Athletes are not appreciated for their skill and hard work anymore; they are seen as a commodity. One sports agent is quoted as saying, “if we take care of everybody and everything is done, we control everything,” and “you can make millions off one kid”, courtesy of NBCNews.com. This notion of college sports and athletes simply being a money-generating commodity is sickening and needs to be overhauled.

That is particularly true when we consider that the student-athletes themselves do not even get to cash in on the business. Let us not forget when Georgia receiver A.J. Green was suspended for having the temerity to sell a game-used jersey. No matter how well they compete, student-athletes cannot get ahead.
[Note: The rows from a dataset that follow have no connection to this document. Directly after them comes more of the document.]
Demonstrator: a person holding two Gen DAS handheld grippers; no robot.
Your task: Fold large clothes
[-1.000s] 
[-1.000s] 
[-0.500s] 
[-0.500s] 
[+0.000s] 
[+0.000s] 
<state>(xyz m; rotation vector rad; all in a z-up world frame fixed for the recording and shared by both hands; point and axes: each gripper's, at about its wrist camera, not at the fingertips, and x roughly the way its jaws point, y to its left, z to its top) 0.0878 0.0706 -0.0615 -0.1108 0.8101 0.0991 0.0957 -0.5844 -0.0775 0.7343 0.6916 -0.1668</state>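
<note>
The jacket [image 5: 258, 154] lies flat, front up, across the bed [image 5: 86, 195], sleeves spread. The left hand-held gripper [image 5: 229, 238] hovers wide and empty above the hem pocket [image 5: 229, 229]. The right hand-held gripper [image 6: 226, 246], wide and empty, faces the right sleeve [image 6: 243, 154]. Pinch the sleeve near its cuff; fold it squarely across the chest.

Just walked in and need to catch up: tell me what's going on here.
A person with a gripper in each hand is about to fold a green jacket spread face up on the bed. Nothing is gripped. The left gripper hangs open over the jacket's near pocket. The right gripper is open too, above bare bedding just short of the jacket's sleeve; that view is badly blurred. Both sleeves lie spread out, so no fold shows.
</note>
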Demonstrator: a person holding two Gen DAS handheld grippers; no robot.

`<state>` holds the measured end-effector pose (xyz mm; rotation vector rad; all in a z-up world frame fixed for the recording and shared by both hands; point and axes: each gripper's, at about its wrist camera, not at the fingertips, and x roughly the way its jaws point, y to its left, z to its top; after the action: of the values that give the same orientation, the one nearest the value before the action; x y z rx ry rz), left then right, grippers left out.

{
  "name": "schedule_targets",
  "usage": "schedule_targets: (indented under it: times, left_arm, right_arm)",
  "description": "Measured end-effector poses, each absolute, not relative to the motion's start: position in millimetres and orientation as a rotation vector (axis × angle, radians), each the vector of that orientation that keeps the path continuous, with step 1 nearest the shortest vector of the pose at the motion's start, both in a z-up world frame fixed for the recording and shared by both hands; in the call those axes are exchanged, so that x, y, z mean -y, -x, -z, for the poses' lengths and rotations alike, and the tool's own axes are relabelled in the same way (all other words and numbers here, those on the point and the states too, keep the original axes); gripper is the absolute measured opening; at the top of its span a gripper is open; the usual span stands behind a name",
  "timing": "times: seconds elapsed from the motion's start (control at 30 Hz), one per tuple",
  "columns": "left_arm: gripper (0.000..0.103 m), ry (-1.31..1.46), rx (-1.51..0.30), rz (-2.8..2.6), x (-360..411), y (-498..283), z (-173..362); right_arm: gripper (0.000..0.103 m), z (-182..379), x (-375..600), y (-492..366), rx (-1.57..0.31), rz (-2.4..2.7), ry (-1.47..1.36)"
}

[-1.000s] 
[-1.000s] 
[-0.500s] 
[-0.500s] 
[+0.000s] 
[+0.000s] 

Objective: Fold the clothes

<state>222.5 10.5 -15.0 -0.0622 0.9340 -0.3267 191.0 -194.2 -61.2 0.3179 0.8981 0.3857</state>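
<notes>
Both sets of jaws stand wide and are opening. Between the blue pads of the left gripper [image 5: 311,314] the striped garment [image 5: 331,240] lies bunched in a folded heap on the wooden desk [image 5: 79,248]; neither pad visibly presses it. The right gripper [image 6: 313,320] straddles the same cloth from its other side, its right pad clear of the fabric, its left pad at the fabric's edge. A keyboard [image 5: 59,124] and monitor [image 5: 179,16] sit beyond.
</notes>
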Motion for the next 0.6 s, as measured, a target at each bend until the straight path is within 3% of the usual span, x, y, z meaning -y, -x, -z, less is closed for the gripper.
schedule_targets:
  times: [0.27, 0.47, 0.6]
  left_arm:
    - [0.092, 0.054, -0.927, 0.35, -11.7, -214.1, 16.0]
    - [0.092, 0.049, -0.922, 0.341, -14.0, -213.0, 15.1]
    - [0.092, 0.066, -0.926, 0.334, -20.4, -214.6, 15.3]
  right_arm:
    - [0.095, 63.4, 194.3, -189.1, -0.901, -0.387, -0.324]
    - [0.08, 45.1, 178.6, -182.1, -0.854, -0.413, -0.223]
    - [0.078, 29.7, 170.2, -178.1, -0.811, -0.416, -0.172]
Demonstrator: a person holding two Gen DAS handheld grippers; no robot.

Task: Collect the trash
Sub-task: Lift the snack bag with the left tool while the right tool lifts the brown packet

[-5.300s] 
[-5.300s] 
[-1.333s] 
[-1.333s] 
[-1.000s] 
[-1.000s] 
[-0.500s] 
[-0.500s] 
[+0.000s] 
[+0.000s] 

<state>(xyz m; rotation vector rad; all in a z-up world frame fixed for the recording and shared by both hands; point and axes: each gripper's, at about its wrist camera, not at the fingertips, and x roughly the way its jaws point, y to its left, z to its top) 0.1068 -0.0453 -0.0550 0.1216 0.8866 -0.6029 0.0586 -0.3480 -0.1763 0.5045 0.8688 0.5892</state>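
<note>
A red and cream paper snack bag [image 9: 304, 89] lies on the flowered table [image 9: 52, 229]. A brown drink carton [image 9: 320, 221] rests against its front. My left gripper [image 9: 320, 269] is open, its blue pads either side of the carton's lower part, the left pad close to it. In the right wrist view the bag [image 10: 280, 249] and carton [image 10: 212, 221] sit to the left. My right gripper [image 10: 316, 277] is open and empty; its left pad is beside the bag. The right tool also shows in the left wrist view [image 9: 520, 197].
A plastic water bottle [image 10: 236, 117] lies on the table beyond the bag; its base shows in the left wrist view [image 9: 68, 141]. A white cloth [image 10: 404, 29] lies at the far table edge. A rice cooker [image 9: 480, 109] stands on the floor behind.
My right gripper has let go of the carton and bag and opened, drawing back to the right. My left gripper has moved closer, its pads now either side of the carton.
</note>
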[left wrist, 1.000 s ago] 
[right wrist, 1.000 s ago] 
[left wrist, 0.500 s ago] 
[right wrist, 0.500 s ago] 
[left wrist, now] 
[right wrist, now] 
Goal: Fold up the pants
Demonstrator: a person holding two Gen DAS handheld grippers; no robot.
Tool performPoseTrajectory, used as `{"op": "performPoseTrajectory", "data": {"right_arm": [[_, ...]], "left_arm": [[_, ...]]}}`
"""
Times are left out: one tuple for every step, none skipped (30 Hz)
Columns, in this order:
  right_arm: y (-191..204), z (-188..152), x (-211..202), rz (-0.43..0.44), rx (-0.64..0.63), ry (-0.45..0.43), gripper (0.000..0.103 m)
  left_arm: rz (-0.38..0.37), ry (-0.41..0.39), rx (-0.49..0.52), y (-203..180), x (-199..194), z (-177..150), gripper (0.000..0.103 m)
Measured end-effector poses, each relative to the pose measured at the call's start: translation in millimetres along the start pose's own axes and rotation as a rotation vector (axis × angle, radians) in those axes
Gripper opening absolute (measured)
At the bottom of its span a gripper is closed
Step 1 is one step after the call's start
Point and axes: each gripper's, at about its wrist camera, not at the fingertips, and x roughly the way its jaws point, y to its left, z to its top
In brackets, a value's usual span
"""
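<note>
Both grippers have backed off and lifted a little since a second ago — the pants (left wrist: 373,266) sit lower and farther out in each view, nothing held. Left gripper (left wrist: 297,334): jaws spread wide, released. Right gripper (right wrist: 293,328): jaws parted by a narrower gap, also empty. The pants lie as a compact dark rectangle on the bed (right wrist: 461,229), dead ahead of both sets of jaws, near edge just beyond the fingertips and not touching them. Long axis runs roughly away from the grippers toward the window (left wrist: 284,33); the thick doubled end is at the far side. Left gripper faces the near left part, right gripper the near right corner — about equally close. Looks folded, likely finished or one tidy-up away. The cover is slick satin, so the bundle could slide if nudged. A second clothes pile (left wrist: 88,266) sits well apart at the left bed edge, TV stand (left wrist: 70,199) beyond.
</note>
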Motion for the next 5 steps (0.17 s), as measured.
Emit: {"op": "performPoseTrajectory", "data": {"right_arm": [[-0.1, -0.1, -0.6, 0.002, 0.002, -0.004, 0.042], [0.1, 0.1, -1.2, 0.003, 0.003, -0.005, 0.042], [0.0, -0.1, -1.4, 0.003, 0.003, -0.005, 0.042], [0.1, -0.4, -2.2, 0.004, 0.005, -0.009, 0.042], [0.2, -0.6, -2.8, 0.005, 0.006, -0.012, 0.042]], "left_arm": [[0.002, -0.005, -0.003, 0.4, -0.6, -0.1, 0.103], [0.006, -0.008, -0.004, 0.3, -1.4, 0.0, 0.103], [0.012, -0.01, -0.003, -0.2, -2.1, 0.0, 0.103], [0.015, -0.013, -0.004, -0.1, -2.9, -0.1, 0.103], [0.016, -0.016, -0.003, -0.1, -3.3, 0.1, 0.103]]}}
And that makes
options such as the one being investigated particularly appealing.

Looking ahead, the integrity of college basketball and sports in general is still intact; in fact, this incident will likely deter athletes and coaches alike from partaking in such behavior again in fear of being caught. Only time will tell what the implications of this debacle will be, but hopefully through it all, uncovering the dark underbelly of collegiate sports will provide a medium through which the very spirit of college sports can return to what it used to be: playing for the love of the game, not for the distractions around it.